All had previous experience with the Youtube scrubbing interface. None of the participants had prior experience with the transcription-based interface introduced by the Khan Academy, and none had previous experience with NoteVideo. As the prior experiences with the three interfaces were different, practice tasks were introduced to familiarize everyone with all the interfaces.

Figure 6. Transcript-based navigation interface. It also includes a scrubbing-based navigation interface.

Materials and Apparatus

For the study, participants compared using NoteVideo with the timeline-based scrubbing interface (Scrubber) and a transcript-based navigation interface (Transcript) (see Figure 6). The scrubber is the current and most popular approach and is included as the baseline comparison. Video navigation from its text transcript is another well-known approach to enhance the video navigation experience, especially for classroom lecture videos [27, 8]. In Transcript, text search is supported by the web browser as an in-built functionality.

Although it would have been possible to use other video navigation interfaces (e.g., related work), the study was conducted with interfaces that are commonly used for blackboard style lecture videos – and which allow comparison of the interfaces that use a browser to navigate the videos (closely mimicking real-world scenarios of users browsing blackboard-style lecture videos on the web).
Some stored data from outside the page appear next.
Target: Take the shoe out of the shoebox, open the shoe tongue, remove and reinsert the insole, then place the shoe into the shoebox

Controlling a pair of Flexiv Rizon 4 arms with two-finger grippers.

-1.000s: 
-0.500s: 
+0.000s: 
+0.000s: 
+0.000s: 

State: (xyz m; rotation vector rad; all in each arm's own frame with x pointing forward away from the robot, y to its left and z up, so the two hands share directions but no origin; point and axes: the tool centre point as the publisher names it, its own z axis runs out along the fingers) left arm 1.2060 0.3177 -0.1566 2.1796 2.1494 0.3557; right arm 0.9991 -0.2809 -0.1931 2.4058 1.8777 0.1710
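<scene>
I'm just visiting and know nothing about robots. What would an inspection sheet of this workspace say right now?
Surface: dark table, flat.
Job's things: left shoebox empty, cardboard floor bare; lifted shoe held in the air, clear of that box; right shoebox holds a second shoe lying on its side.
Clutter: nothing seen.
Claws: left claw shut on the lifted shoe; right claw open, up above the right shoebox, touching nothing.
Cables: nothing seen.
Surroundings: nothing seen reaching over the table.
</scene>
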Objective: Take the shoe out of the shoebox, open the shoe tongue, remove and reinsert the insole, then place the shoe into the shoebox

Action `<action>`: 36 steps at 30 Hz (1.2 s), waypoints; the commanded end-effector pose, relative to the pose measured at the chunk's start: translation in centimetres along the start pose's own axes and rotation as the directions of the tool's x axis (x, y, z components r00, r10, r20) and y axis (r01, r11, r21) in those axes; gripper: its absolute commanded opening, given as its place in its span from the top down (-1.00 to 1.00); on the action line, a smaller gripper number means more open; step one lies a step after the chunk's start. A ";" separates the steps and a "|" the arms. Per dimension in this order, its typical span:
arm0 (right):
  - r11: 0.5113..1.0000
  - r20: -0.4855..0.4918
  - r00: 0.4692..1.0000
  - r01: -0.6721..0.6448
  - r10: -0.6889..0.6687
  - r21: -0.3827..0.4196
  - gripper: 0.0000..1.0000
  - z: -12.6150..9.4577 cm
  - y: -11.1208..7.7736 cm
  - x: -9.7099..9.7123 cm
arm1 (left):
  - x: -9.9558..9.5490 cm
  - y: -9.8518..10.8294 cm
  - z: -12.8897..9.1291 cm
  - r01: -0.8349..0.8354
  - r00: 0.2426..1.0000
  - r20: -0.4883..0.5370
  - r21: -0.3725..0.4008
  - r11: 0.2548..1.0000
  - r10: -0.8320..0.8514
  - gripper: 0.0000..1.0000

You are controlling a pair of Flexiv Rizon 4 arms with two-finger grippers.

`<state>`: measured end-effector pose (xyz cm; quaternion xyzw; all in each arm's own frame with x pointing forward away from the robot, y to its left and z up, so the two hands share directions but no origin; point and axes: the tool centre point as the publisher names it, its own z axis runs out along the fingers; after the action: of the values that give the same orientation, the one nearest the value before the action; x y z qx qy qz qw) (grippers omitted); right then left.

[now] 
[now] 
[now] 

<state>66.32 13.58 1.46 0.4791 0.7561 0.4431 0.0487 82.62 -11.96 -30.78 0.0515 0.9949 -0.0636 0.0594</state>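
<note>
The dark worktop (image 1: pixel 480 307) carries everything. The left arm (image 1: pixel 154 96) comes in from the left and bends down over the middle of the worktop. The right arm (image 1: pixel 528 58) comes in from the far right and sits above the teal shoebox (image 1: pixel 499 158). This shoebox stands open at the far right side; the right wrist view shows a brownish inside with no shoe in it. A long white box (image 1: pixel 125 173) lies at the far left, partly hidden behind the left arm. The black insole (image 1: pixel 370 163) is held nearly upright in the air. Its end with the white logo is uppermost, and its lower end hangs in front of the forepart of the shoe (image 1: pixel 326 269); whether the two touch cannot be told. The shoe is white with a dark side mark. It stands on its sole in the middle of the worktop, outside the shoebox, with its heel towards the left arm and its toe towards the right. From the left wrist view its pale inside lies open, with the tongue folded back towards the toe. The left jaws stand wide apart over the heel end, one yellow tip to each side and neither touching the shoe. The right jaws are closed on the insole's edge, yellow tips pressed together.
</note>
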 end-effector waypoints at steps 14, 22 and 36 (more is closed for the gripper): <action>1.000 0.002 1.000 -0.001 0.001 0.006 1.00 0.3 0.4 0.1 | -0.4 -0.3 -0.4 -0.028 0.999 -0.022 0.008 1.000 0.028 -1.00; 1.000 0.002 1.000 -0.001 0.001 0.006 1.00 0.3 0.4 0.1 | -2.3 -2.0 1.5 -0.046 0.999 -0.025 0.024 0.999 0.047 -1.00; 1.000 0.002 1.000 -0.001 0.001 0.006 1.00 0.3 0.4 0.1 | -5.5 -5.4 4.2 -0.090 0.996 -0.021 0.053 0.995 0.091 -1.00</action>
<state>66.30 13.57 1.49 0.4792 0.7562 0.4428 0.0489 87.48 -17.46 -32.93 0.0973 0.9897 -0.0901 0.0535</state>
Key-frame based navigation technique was also considered. However, as it takes a large amount of screen real estate, it will make it an unfair comparison. If one chooses to place the frames in a narrow scrollable region, it becomes similar to the scrubber interface and unlikely to provide a great advantage.

The study was conducted on a Dell Optiplex 990 model workstation, with an Intel® Core™ i5-2500 CPU @ 3.30 GHz and 8GB RAM running on Windows 7 OS, with a 27” display. A 3-button, optical laser mouse and a standard QWERTY keyboard were used for input. The NoteVideo interfaces runs on the XAMPP webserver in localhost mode. The scrubber and transcript interfaces were provided by Khan Academy’s website. All videos were pre-loaded in the local computer to eliminate video loading latency. The video playing area for all three interfaces had the same standard size of 480 x 360. The 6 videos were randomly selected from the Khan Academy website. Four are about linear equation and two are on trigonometry.

Study Protocol

Each participant was briefed about the purpose of the study and was given practice tasks for each of the interfaces so that they could familiarize themselves with each one. For each interface, participants were asked to complete 4 tasks. Upon finishing the tasks, the participants were interviewed about the experience of using each interface.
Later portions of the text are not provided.